I must learn to love the fool in me – the one who feels too much, talks too much, takes too many chances, wins sometimes and loses often, lacks self-control, loves and hates, hurts and gets hurt, promises and breaks promises, laughs and cries. –Theodore Isaac Rubin
Being a lady doesn’t mean being perfect. It’s an idea that one understands intellectually before psychologically. The idea is always laid down comfortably on our minds but takes much watering to grow roots that reach our heart. Marilyn Monroe once said that “imperfection is beauty.” Did she mean that we should strive for nothing greater than our imperfect selves? No. I think this quote by Rubin is what she meant. They meant to forgive yourself, and not just that. Love the fool.

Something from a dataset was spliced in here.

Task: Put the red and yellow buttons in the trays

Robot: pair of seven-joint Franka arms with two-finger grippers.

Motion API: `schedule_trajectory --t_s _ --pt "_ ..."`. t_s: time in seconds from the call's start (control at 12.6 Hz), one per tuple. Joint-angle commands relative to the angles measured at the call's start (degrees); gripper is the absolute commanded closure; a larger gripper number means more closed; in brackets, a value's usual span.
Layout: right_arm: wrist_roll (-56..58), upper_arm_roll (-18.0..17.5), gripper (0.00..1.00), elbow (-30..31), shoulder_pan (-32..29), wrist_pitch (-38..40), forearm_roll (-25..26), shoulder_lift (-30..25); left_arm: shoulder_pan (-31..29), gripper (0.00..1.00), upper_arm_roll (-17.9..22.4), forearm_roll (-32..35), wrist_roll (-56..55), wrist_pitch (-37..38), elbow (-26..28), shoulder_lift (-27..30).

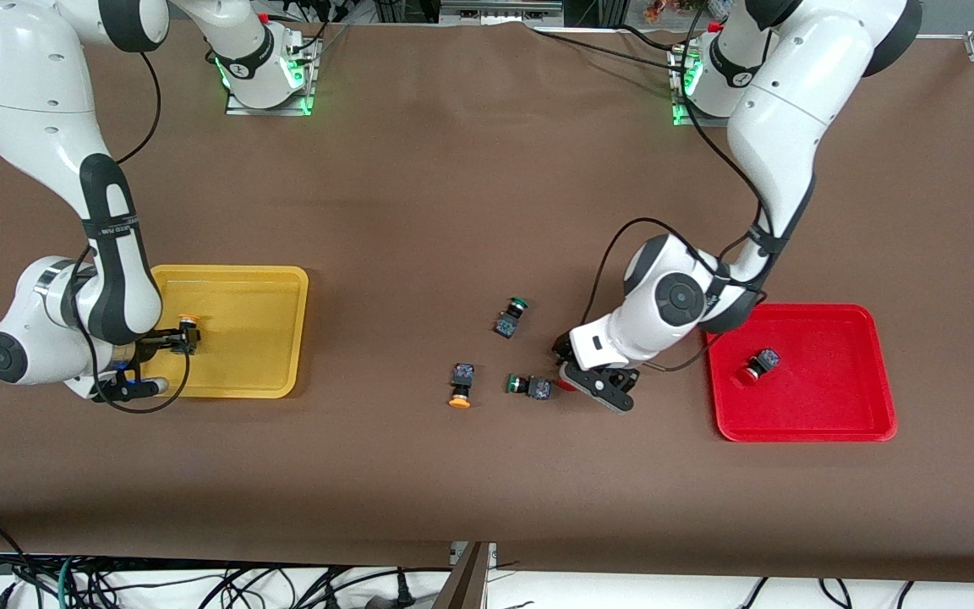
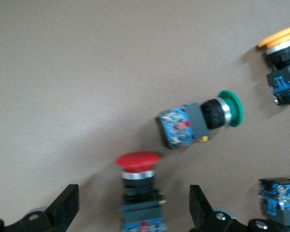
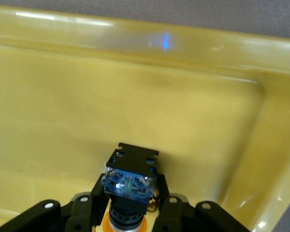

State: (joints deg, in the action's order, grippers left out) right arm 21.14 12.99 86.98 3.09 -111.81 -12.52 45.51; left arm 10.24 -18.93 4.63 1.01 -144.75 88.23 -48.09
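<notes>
Front view: red button [image 1: 759, 366] in red tray [image 1: 834, 419].

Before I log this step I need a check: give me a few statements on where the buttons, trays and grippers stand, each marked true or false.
1. The right gripper is shut on a yellow button over the yellow tray. True.
2. The red tray is empty. False: one red button lies in it.
3. The left gripper is open around a red button on the table. True.
4. Both green buttons sit in the yellow tray. False: both, and, lie on the table.
</notes>
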Motion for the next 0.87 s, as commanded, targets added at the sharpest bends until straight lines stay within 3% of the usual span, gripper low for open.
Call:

How often have I judged myself for my foolery? How often have I cursed myself for losing so often, talking too much, feeling too much, losing control? I’ve lamented and rejoiced over my love; I’ve chastised myself for hurting others; I’ve disappointed myself in being hurt yet again when I thought I’d grown strong enough to not feel that anymore. I’ve sat in disbelief as I cried after having sworn I never would again.
But if we stop to think of those times, (in our times of laughter and tears) if we stop in the moment or after and just reflect, we learn something. We learn about ourselves. We learn about the world. We learn a little more about our human race. If we learn to study the fool, we learn to love the fool. The fool teaches us about ourselves… it is a friend who comes when you welcome it not and leaves just when you’ve begun to understand and smile or learn. It’ll be one or the other if you’re smart.
What would the world be without our foolish selves? No risks. No leaps of faith. No pain that’s strong enough to shape you and stay with you. No great love stories. They exist and they aren’t a product of the brain. Thankfully the fool always returns. Just when you think she’s gone for good she returns bearing gifts– sometimes in cute little packages that you carry off and sometimes in tremendous sacks that you must drag in order to move forward. But each are gifts in their own way.
When The Fool stops by for a visit invite her in for tea, not dinner. When she departs, contemplate her visit and smile. If not now, may it be further down the road. Sometimes now is just too soon. Yet it will come.